**Task**. When you reach the line that contains "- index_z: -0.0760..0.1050" in the data below, start reproducing lines exactly, and stop after the line that contains "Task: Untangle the".

**Supplied material**.
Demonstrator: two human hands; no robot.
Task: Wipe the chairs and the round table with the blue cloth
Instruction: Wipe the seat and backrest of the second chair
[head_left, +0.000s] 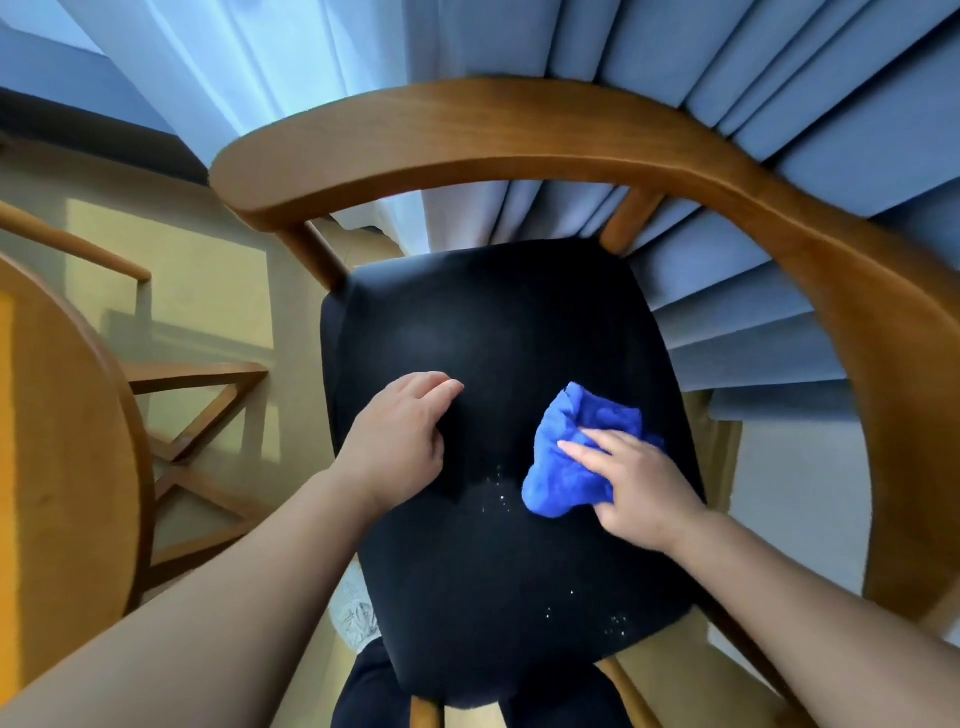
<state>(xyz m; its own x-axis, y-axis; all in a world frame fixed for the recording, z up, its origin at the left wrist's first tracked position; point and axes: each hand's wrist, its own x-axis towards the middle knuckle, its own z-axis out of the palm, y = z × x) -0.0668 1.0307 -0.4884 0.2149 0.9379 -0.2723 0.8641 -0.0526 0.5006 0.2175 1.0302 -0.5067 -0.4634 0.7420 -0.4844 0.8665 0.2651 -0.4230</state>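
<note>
A wooden chair with a curved backrest (519, 135) and a black padded seat (498, 322) fills the middle of the view. My right hand (639, 483) presses the bunched blue cloth (563, 467) onto the right half of the seat. My left hand (400, 441) rests on the left half of the seat, fingers curled, holding nothing. Small white specks (498, 493) lie on the seat between my hands and near its front right corner. The round wooden table (67, 441) shows at the left edge.
Blue curtains (727, 62) hang close behind the chair's backrest. The table's crossed wooden base (197, 447) stands on the pale floor to the left. Part of another chair's rail (72, 244) shows beyond the table. My dark trouser legs (363, 691) are below the seat's front edge.
</note>
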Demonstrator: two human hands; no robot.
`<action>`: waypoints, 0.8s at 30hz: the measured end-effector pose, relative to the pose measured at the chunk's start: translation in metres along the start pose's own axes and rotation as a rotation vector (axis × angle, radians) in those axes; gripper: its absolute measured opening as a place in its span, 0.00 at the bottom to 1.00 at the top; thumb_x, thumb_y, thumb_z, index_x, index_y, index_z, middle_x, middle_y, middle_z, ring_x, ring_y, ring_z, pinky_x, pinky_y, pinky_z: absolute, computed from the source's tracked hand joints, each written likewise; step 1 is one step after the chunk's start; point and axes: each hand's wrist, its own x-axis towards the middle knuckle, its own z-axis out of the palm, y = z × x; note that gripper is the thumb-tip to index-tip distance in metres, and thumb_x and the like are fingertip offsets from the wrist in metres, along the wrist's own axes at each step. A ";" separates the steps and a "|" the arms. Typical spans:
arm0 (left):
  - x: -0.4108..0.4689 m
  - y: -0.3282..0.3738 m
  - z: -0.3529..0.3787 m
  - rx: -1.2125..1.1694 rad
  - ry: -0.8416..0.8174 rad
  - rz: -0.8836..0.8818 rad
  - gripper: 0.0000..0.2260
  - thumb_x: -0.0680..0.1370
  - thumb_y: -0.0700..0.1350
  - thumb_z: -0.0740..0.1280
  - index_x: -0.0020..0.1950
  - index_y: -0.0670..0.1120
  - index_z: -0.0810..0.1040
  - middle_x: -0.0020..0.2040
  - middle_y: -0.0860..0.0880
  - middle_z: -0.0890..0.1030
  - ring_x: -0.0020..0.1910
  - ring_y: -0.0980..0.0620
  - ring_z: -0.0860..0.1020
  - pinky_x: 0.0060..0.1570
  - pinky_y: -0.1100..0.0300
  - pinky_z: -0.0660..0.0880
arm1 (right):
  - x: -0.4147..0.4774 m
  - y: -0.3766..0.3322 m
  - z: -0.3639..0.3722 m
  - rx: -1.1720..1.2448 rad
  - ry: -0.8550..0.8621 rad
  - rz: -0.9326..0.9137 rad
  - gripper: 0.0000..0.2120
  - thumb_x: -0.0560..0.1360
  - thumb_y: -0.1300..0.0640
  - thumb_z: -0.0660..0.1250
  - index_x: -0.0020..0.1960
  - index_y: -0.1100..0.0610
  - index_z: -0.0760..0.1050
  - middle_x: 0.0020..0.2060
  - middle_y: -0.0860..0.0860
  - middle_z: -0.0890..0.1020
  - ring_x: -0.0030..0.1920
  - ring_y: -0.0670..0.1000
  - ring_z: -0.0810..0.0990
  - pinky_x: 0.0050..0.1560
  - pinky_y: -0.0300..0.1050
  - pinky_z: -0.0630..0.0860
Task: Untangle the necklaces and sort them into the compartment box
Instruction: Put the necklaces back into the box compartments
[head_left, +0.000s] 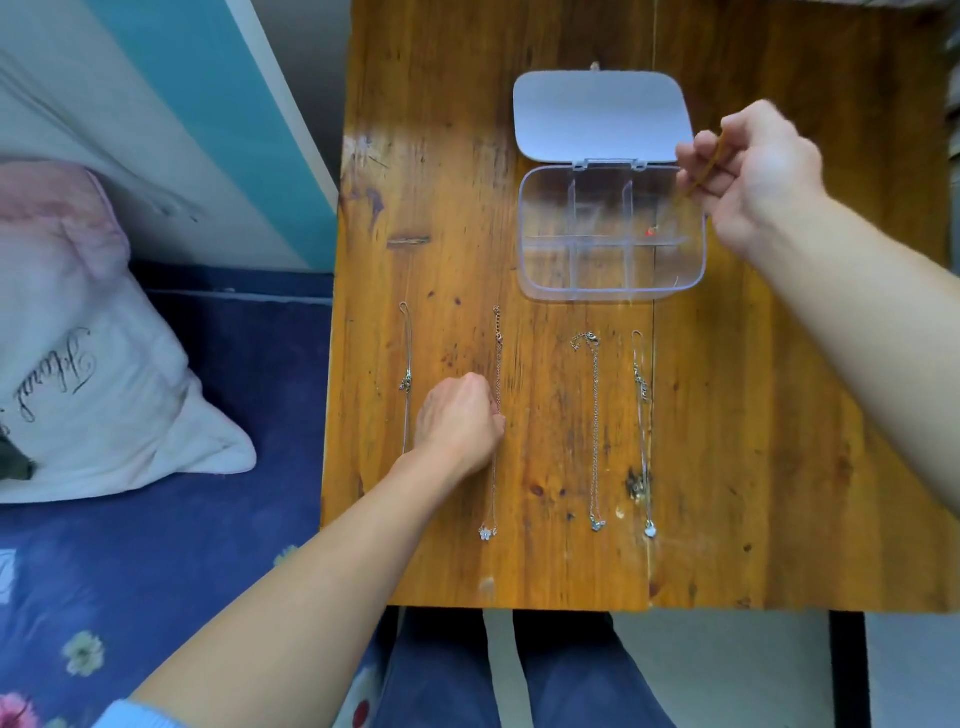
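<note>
Head cam, only view I've got. Wooden table w/ clear compartment box at far centre, lid flipped open and lying flat behind it. Box has dividers; I see a small red bit inside, in the right part near the middle divider, can't tell which compartment exactly.

Four necklaces laid out straight in a row, near side of box, all apart from each other. From left: necklace 1 w/ small charm mid-chain; necklace 2 w/ flower pendant at near end; necklace 3 w/ clasp bunched at far end; necklace 4 w/ pale pendant at near end.

Left hand is down on the table betw. necklaces 1 and 2, fingers curled under, knuckles touching chain 2. Looks like a pinch on that chain but I can't tell for sure, fingertips hidden.

Right hand is up over the box's right far corner, fingers closed on a thin yellowish-brown strand. Motion blur there, can't make out what it is.

Left of table: bed w/ dark blue floral sheet and white pillow.
</note>
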 end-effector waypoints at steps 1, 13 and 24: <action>0.000 0.000 0.000 0.002 -0.003 0.003 0.05 0.75 0.44 0.67 0.42 0.44 0.80 0.44 0.43 0.82 0.46 0.39 0.79 0.40 0.55 0.71 | 0.005 0.002 0.000 -0.016 0.015 0.015 0.04 0.74 0.60 0.62 0.44 0.59 0.75 0.31 0.51 0.82 0.39 0.52 0.87 0.49 0.48 0.82; -0.005 -0.003 -0.001 -0.078 0.003 0.039 0.06 0.69 0.45 0.68 0.32 0.48 0.75 0.37 0.46 0.81 0.43 0.44 0.79 0.42 0.51 0.78 | 0.018 0.015 -0.008 -0.810 0.130 -0.344 0.10 0.71 0.54 0.66 0.33 0.56 0.76 0.33 0.51 0.78 0.36 0.49 0.77 0.39 0.46 0.75; -0.025 0.002 -0.009 -0.436 0.215 0.261 0.06 0.73 0.40 0.69 0.38 0.44 0.74 0.60 0.54 0.77 0.60 0.61 0.72 0.56 0.65 0.66 | 0.004 0.064 -0.041 -0.940 -0.016 -0.373 0.18 0.80 0.54 0.59 0.67 0.58 0.73 0.59 0.53 0.80 0.59 0.53 0.77 0.61 0.50 0.74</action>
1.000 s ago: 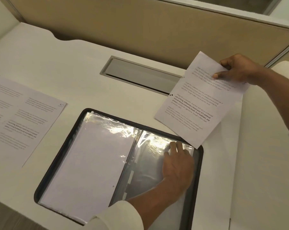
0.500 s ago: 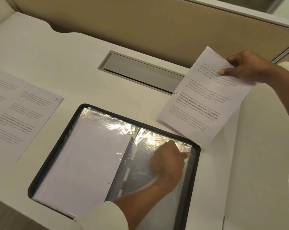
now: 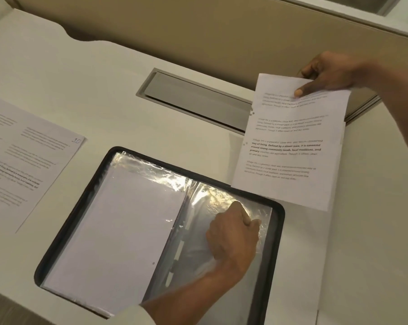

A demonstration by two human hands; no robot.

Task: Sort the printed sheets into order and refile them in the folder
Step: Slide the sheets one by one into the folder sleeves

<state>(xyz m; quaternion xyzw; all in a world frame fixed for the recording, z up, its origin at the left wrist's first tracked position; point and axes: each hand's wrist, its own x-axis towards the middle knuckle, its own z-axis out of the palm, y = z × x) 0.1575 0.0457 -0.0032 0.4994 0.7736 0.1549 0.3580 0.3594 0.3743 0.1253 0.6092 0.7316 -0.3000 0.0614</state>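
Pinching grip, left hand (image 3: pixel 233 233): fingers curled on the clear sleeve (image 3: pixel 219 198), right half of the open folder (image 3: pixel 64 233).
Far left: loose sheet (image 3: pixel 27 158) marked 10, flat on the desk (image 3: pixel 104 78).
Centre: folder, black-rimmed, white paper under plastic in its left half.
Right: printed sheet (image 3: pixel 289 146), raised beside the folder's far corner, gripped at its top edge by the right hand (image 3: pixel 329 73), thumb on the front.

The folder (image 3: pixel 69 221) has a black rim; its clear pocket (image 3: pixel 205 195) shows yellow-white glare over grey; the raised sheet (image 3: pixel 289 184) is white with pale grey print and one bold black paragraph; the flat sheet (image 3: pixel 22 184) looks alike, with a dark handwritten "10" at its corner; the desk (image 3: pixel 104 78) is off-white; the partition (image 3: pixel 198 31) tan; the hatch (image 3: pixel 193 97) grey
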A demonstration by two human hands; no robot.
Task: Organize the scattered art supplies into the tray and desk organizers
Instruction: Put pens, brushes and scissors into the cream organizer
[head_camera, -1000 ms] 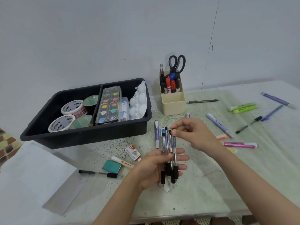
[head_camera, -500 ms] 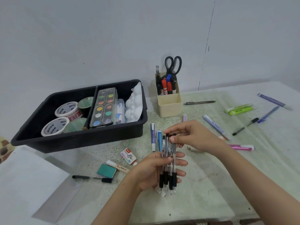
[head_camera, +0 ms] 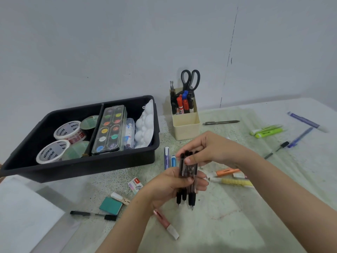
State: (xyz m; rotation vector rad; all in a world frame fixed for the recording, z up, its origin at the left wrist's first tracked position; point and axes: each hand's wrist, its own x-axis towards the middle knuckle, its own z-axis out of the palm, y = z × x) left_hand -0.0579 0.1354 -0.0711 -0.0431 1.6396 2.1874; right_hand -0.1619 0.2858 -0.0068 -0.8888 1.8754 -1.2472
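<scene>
Two hands meet over bundle of black pens [head_camera: 190, 196]. Left hand [head_camera: 169, 187] curled round barrels from below, tips pointing toward person. Right hand [head_camera: 215, 148] pinching upper ends between thumb and fingers. Bundle held above table [head_camera: 228, 225], in front of cream organizer [head_camera: 186, 128] stocked with markers and scissors [head_camera: 190, 79]. Black tray [head_camera: 78, 168] at left holds tape rolls [head_camera: 67, 132] and watercolour palette [head_camera: 109, 130]. Loose near hands: purple pen [head_camera: 166, 157], orange highlighter [head_camera: 226, 172], pink pen [head_camera: 165, 223]. Green highlighters [head_camera: 268, 131] well apart at right.
</scene>
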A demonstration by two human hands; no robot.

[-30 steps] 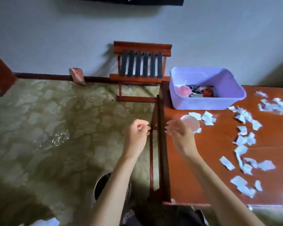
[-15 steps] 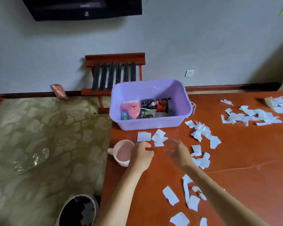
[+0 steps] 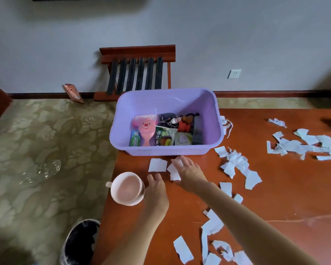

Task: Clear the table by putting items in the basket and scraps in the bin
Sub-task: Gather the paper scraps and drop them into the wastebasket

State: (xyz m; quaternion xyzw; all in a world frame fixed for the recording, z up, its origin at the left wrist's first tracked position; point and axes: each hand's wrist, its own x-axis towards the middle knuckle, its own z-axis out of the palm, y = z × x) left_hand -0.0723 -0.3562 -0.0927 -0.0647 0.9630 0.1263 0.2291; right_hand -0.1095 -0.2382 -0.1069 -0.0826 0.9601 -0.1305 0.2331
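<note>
**Both hands down beside the basket**

The right hand (image 3: pixel 187 172) lies flat, fingers spread, on white paper scraps (image 3: pixel 175 176) just in front of the purple basket (image 3: pixel 161 100), which sits at the table's (image 3: pixel 275 188) far left corner with a pink brush (image 3: pixel 144 131), packets and small toys inside. The left hand (image 3: pixel 156 190) is relaxed and holds nothing, right beside the pink cup (image 3: pixel 127 188); I cannot tell whether it touches. More scraps litter the table to the right. The black-lined bin (image 3: pixel 80 243) stands on the carpet below.
</note>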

**Answer below**.
  - index_z: -0.0760..0.1050
  - middle_x: 0.0020..0.2060
  - middle_y: -0.0860..0.0860
  - middle_z: -0.0890..0.1020
  - ring_x: -0.0030..0.1920
  - ring_y: -0.0670..0.1000
  - ring_z: -0.0810..0.0990
  - pinky_x: 0.0050..0.1560
  - pinky_y: -0.0300..0.1050
  - pinky_z: -0.0630..0.0860
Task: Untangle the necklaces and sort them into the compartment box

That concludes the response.